You can add a line to extract the meta header for robots from the source code of the page and modify the line with echo to show its value:
#!/bin/bash
while read url
do
dt=$(date '+%H:%M:%S');
urlstatus=$(curl -kH 'Cache-Control: no-cache' -o /dev/null --silent --head --write-out '%{http_code} %{redirect_url}' "$url" )
metarobotsheader=$(curl -kH 'Cache-Control: no-cache' --silent "$url" | grep -P -i "<meta.+robots" )
echo "$url $urlstatus $dt $metarobotsheader" >> urlstatus.txt
done < $1
This example records the original line with the meta header for robots.

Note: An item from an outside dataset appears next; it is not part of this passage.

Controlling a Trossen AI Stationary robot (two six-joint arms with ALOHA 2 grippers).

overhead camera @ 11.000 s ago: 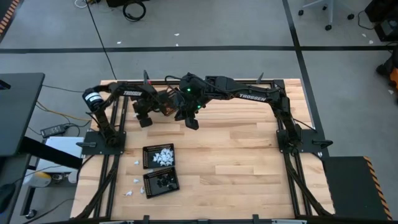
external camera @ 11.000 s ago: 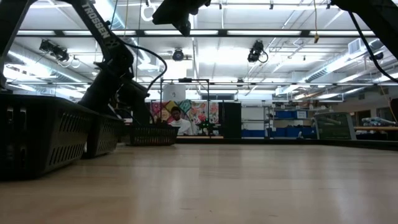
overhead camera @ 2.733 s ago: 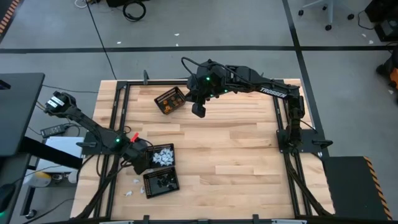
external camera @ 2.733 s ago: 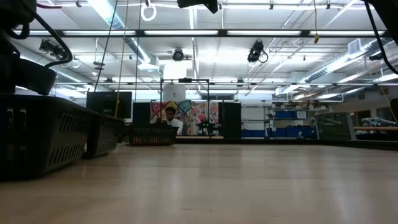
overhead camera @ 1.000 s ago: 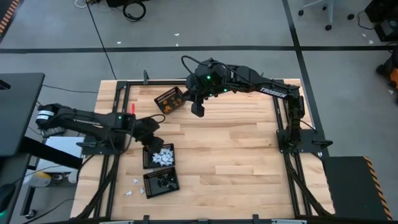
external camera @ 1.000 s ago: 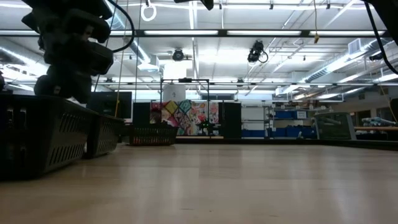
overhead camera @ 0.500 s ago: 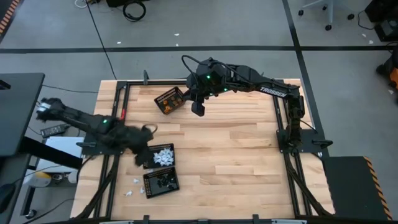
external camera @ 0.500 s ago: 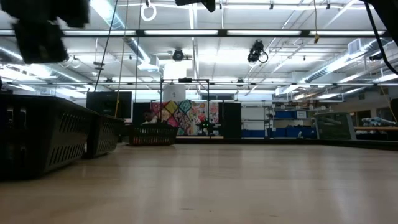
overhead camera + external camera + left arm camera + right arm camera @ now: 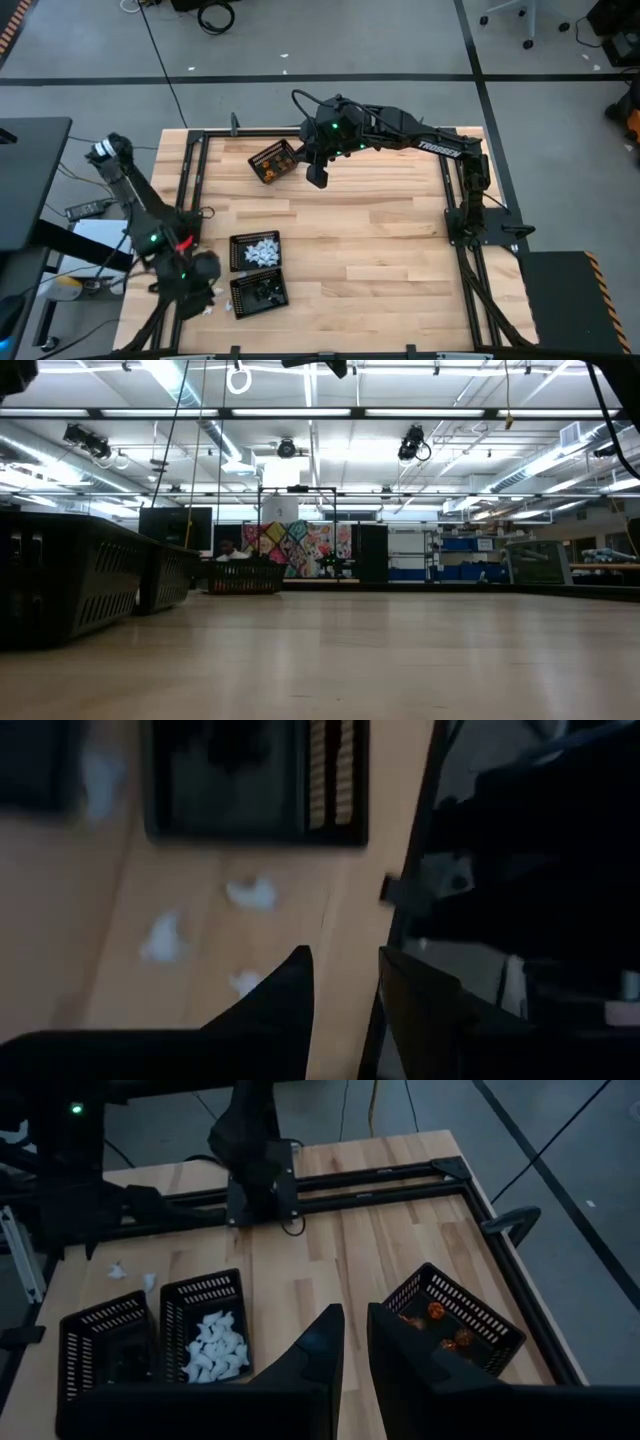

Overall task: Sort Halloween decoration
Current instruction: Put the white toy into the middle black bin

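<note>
Beside black-piece basket (image 9: pixel 259 293), white pieces (image 9: pixel 207 309) scattered, orientation unclear

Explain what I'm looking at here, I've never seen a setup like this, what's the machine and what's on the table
Two robot arms are mounted at a wooden table. One picture looks straight down, one sits at table height, and two come from cameras on the arms' wrists. Three black mesh baskets stand on the table: one with orange pieces, one with white pieces, one with black pieces. A few loose white pieces lie beside the baskets. The left end effector hovers open over those, holding nothing. The right end effector waits above the orange basket, nearly closed, with nothing visibly held.
</note>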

If you want to put a mark "-" when the page has no meta header for robots, you can change the metarobotsheader
line, and put this one:
metarobotsheader=$(curl -kH 'Cache-Control: no-cache' --silent "$url" | grep -P -i "<meta.+robots" || echo "-")
If you want to extract the exact value of the attribute, you can change that line:
metarobotsheader="$(curl -kH 'Cache-Control: no-cache' --silent "$url" | grep -P -i "<meta.+robots" | perl -e '$line = <STDIN>; if ( $line =~ m#content=[\x27"]?(\w+)[\x27"]?#i) { print "$1"; } else {print "no_meta_robots";}')"
When the URL doesn't contain any meta header for robots, it will show no_meta_robots.